◆ Exercise aim
Leave out the pictures and return every entry exactly as it appears.

◆ Records to use
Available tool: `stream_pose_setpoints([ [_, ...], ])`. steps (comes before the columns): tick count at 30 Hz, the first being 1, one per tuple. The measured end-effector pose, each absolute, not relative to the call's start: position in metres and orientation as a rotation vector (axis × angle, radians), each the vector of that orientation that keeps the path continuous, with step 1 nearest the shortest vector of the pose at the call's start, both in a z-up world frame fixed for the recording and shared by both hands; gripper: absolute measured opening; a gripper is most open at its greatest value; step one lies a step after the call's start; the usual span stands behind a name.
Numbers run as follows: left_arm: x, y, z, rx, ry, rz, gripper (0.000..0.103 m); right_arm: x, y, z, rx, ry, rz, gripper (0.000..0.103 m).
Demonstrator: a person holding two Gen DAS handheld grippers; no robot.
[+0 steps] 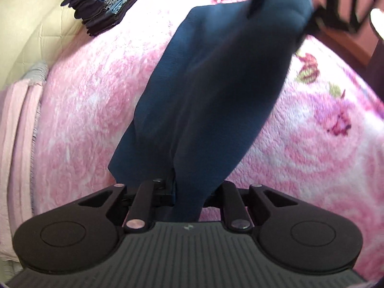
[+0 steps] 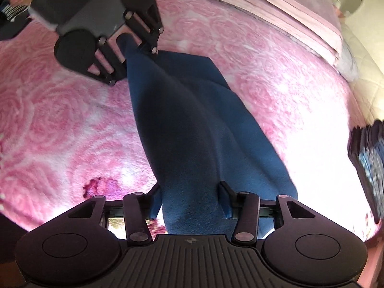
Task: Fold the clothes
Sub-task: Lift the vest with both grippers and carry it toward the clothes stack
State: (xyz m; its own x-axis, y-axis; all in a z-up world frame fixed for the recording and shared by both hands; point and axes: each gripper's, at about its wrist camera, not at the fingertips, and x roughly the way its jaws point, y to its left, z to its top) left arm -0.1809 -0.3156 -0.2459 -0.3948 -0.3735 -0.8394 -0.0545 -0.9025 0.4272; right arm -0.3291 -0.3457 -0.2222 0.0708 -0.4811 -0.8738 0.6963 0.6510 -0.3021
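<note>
A blue garment [image 1: 204, 91] is stretched lengthwise between the two grippers over a pink rose-patterned blanket [image 1: 84, 110], its long axis running from one to the other. The left gripper [image 1: 182, 192] is clamped on one end. In the right wrist view the right gripper [image 2: 189, 201] has fabric between parted jaws; whether the pads press, I cannot tell. Only the left view shows clearly the folded stack of clothes [image 1: 105, 2] at far left. No writing is readable.
</note>
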Motion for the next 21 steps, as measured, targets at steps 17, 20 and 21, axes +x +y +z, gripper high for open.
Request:
stream_pose_setpoints([
  [17, -0.182, -0.316, -0.241, 1.644, -0.641, -2.408, 0.016, -0.333, -0.356, -0.242, 0.137, 1.321, -0.853, 0.035],
  [20, -0.18, -0.312, -0.245, 1.654, -0.722, -2.382, 0.019, -0.335, -0.365, -0.228, 0.169, 1.311, -0.847, 0.033],
  [21, -0.18, -0.311, -0.247, 1.666, -0.749, -2.376, 0.019, -0.335, -0.367, -0.223, 0.172, 1.308, -0.843, 0.033],
])
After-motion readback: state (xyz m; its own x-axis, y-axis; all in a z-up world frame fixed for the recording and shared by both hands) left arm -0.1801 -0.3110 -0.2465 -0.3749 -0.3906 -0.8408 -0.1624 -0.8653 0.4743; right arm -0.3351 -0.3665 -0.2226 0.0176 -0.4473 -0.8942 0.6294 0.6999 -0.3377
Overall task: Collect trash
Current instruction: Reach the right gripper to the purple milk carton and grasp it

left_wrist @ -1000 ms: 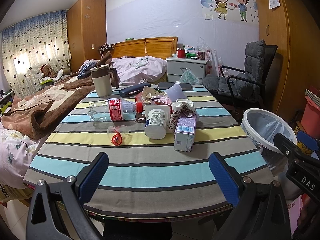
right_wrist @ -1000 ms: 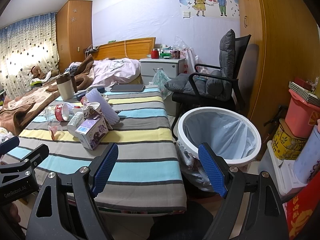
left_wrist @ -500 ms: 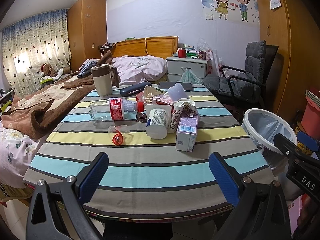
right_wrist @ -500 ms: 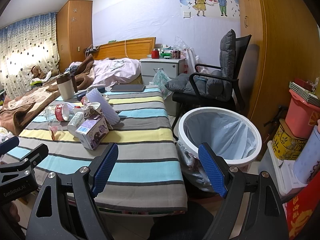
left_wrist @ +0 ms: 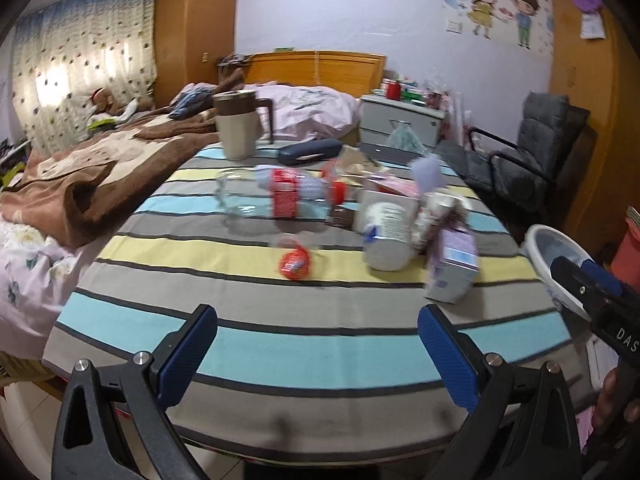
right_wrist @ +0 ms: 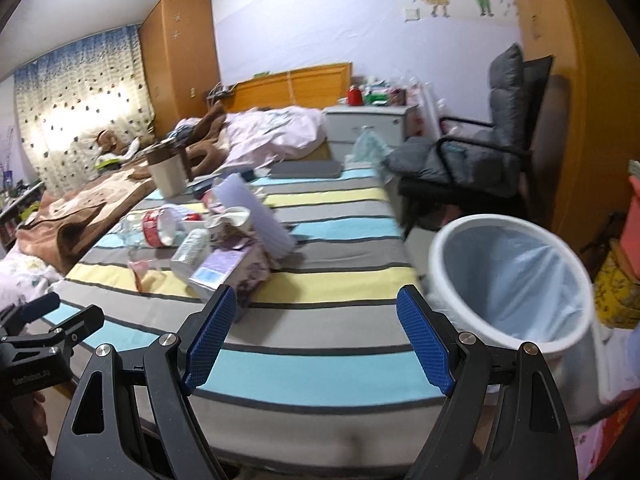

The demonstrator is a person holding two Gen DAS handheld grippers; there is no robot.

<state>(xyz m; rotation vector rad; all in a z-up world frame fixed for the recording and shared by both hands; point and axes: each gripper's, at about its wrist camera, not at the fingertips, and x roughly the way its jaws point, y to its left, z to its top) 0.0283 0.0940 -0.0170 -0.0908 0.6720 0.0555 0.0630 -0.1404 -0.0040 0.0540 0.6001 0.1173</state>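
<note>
Trash lies in a heap on the striped table: a clear plastic bottle with a red label, a red-lidded small cup, a white tub, a purple carton and a crumpled paper cup. My left gripper is open and empty over the table's near edge. My right gripper is open and empty, with the purple carton just ahead of its left finger. A white bin with a liner stands on the floor right of the table.
A beige mug with a brown lid, a dark case and a dark tablet sit at the table's far end. A bed is on the left, a grey armchair beyond the bin, boxes at the far right.
Both grippers have moved forward toward the table and tilted; the trash heap and the bin appear larger and nearer. Both stay open and empty.
</note>
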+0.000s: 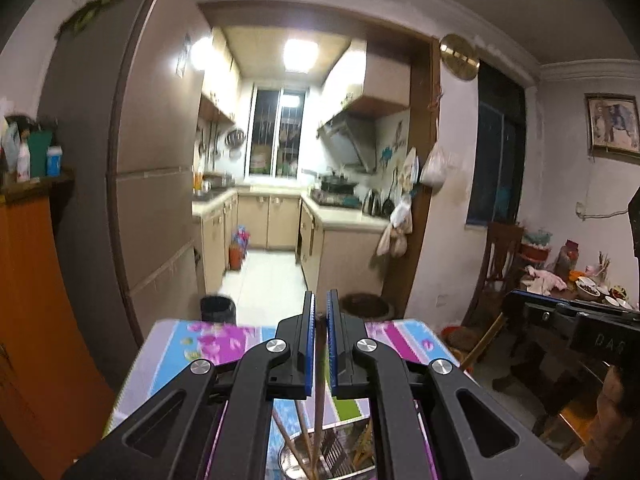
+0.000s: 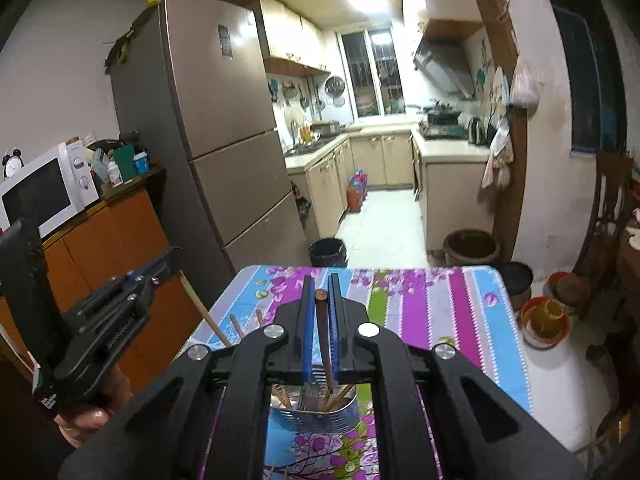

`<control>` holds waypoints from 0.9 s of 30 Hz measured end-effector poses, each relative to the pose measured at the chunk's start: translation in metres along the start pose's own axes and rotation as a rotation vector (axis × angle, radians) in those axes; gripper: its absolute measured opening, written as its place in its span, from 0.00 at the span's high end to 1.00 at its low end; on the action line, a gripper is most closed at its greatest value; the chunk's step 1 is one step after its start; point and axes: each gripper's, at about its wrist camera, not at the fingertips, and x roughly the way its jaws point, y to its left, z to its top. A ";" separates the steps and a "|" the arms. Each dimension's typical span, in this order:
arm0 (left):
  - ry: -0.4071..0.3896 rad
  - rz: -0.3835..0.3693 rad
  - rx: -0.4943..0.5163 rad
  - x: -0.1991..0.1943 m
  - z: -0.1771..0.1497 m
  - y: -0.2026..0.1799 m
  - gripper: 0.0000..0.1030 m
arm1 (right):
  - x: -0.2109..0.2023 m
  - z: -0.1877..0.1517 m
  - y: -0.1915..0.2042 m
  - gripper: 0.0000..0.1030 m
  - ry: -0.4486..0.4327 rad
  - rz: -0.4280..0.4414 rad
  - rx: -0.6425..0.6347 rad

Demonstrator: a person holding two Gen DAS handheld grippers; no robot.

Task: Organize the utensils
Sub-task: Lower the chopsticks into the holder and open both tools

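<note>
**Both chopsticks held upright above the holder**

The right gripper [image 2: 321, 292] had its fingers clamped on a dark chopstick [image 2: 323, 340], long axis nearly vertical, tip pointing down toward the metal utensil holder [image 2: 316, 412] on the floral desk [image 2: 440, 312]. The left gripper [image 1: 321, 312] likewise pinched a chopstick [image 1: 320, 384], running down between its fingers toward the same holder [image 1: 320, 456], where other sticks already stood. The holder lay directly below both; each stick probably needed only a straight downward drop.
</note>
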 end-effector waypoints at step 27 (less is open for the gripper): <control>0.155 0.072 -0.113 0.070 -0.022 0.043 0.75 | 0.105 -0.005 -0.009 0.81 0.214 -0.072 0.087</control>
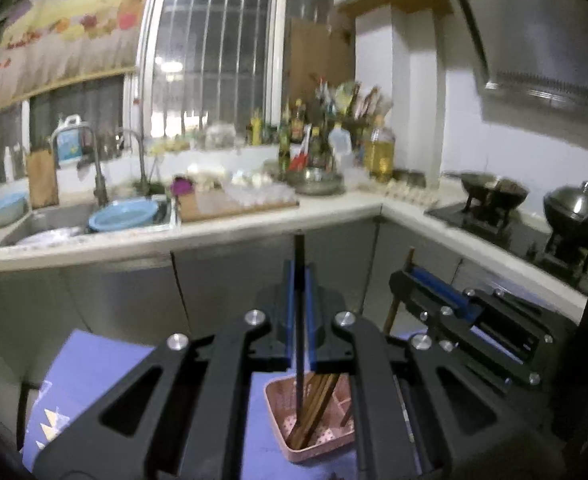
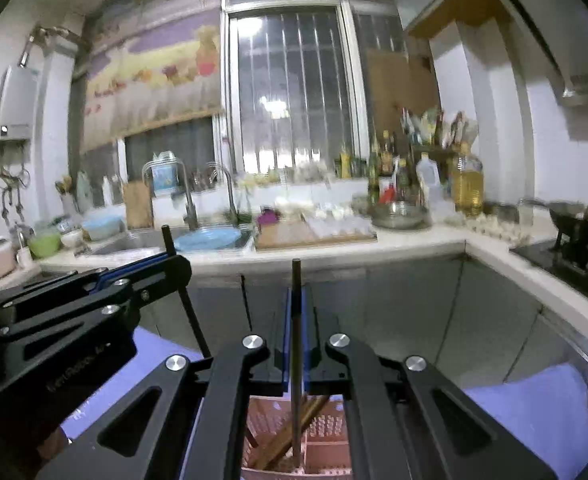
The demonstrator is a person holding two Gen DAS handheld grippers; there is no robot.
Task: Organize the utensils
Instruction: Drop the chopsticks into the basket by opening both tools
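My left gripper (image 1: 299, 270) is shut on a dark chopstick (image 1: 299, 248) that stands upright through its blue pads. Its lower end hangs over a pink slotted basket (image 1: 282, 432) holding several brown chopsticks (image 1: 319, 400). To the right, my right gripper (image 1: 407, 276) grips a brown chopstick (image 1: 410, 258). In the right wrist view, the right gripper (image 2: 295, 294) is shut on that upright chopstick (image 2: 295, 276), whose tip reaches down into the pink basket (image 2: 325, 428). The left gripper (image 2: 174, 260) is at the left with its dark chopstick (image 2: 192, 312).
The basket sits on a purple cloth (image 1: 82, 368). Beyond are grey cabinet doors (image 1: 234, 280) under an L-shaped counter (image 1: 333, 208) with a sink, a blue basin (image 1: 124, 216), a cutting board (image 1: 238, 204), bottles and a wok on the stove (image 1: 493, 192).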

◆ Expected answer
Available tool: `stream_pose_setpoints([ [_, ...], ])`. steps (comes before the columns): tick count at 30 Hz, the first being 1, one per tuple. The measured end-effector pose, each absolute, not relative to the call's start: position in metres and orientation as a rotation vector (axis × angle, radians), each the vector of that orientation that keeps the path continuous, with step 1 nearest the shortest vector of the pose at the call's start, both in a z-up world frame fixed for the recording and shared by both hands; gripper: absolute measured opening; a gripper is most open at its greatest value; step one lies a step after the call's start; the usual span stands behind a name.
Numbers run as follows: left_arm: x, y, z, rx, ry, rz, gripper (0.000..0.103 m); right_arm: x, y, z, rx, ry, rz, gripper (0.000..0.103 m).
Demonstrator: a person holding two Gen DAS handheld grippers; no robot.
[+0 steps] 
[+0 steps] 
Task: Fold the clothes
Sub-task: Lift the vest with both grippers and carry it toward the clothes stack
State: (xyz m; its own x-axis, y-axis; all in a z-up world frame fixed for the recording and shared by both hands; point and axes: each gripper's, at about its wrist camera, not at the fingertips, and x roughly the way its jaws point, y to its left, z to its top) left arm -0.1809 -0.3156 -0.2459 -0.3948 -0.3735 -0.8394 -0.0545 -0.9025 0.4272; right arm -0.3291 -0.3457 -0.2222 0.0708 -0.4811 -0.8738 0.6963 0.6510 -0.3021
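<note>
A blue garment [image 1: 204, 91] is stretched lengthwise between the two grippers over a pink rose-patterned blanket [image 1: 84, 110], its long axis running from one to the other. The left gripper [image 1: 182, 192] is clamped on one end. In the right wrist view the right gripper [image 2: 189, 201] has fabric between parted jaws; whether the pads press, I cannot tell. Only the left view shows clearly the folded stack of clothes [image 1: 105, 2] at far left. No writing is readable.
</note>
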Motion for the next 21 steps, as measured, targets at steps 17, 20 and 21, axes +x +y +z, gripper high for open.
Request:
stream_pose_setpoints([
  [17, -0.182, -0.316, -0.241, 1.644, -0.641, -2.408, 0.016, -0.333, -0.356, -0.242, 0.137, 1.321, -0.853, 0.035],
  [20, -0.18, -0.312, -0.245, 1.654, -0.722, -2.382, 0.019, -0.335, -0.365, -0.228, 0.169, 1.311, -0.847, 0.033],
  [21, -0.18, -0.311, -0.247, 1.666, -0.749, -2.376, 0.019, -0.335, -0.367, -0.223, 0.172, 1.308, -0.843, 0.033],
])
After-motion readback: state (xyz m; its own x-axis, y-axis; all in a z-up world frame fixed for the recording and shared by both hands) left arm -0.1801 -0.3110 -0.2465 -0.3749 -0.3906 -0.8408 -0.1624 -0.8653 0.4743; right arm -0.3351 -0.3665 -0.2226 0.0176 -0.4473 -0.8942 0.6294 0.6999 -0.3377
Overall task: Collect trash
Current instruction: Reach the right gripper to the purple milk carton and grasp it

left_wrist @ -1000 ms: 
right_wrist @ -1000 ms: 
left_wrist @ -500 ms: 
right_wrist @ -500 ms: 
left_wrist @ +0 ms: 
right_wrist @ +0 ms: 

The demonstrator is a person holding two Gen DAS handheld grippers; there is no robot.

<state>(xyz m; rotation vector rad; all in a z-up world frame fixed for the recording and shared by both hands; point and axes: each gripper's, at about its wrist camera, not at the fingertips, and x roughly the way its jaws point, y to its left, z to its top) 0.0283 0.0940 -0.0170 -0.0908 0.6720 0.0555 0.0630 -0.1404 -0.0040 0.0540 0.6001 0.1173</state>
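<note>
Trash lies in a heap on the striped table: a clear plastic bottle with a red label, a red-lidded small cup, a white tub, a purple carton and a crumpled paper cup. My left gripper is open and empty over the table's near edge. My right gripper is open and empty, with the purple carton just ahead of its left finger. A white bin with a liner stands on the floor right of the table.
A beige mug with a brown lid, a dark case and a dark tablet sit at the table's far end. A bed is on the left, a grey armchair beyond the bin, boxes at the far right.
Both grippers have moved forward toward the table and tilted; the trash heap and the bin appear larger and nearer. Both stay open and empty.
</note>
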+0.000s: 
+0.000s: 

`<control>` holds waypoints from 0.9 s of 30 Hz measured end-effector poses, each relative to the pose measured at the chunk's start: translation in metres along the start pose's own axes and rotation as a rotation vector (axis × angle, radians) in those axes; gripper: its absolute measured opening, written as its place in its span, from 0.00 at the span's high end to 1.00 at its low end; on the action line, a gripper is most closed at its greatest value; the chunk's step 1 is one step after its start; point and axes: each gripper's, at about its wrist camera, not at the fingertips, and x roughly the way its jaws point, y to its left, z to its top. A ";" separates the steps and a "|" the arms. Each dimension's typical span, in this order:
arm0 (left):
  - ry: -0.4071..0.3896 rad
  - rz: -0.3835..0.3693 rad
  - rx: -0.4943..0.5163 rad
  - x: -0.1991..0.1943 m
  - z: -0.1771..0.1497 m
  - y: -0.2026..0.1799 m
  - gripper: 0.0000..0.1030 m
arm1 (right):
  - x: -0.2109..0.2023 m
  - z: -0.1877..0.1517 m
  - y: -0.1915..0.2042 m
  - gripper: 0.0000..0.1030 m
  - ry: -0.4486..0.4327 rad
  - rz: -0.4280..0.4414 rad
  - rx: -0.6425..0.6347 rad

Demonstrator: a person holding two Gen DAS handheld grippers; no robot.

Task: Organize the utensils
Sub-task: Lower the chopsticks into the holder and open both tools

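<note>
**Both chopsticks held upright above the holder**

The right gripper [image 2: 321, 292] had its fingers clamped on a dark chopstick [image 2: 323, 340], long axis nearly vertical, tip pointing down toward the metal utensil holder [image 2: 316, 412] on the floral desk [image 2: 440, 312]. The left gripper [image 1: 321, 312] likewise pinched a chopstick [image 1: 320, 384], running down between its fingers toward the same holder [image 1: 320, 456], where other sticks already stood. The holder lay directly below both; each stick probably needed only a straight downward drop.
</note>
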 end-effector waypoints at step 27 (less is open for the gripper): <control>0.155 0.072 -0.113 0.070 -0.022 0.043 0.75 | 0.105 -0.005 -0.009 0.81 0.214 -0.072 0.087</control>
The demonstrator is a person holding two Gen DAS handheld grippers; there is no robot.
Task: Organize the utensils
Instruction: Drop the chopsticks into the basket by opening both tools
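My left gripper (image 1: 299, 270) is shut on a dark chopstick (image 1: 299, 248) that stands upright through its blue pads. Its lower end hangs over a pink slotted basket (image 1: 282, 432) holding several brown chopsticks (image 1: 319, 400). To the right, my right gripper (image 1: 407, 276) grips a brown chopstick (image 1: 410, 258). In the right wrist view, the right gripper (image 2: 295, 294) is shut on that upright chopstick (image 2: 295, 276), whose tip reaches down into the pink basket (image 2: 325, 428). The left gripper (image 2: 174, 260) is at the left with its dark chopstick (image 2: 192, 312).
The basket sits on a purple cloth (image 1: 82, 368). Beyond are grey cabinet doors (image 1: 234, 280) under an L-shaped counter (image 1: 333, 208) with a sink, a blue basin (image 1: 124, 216), a cutting board (image 1: 238, 204), bottles and a wok on the stove (image 1: 493, 192).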

That finishes the output.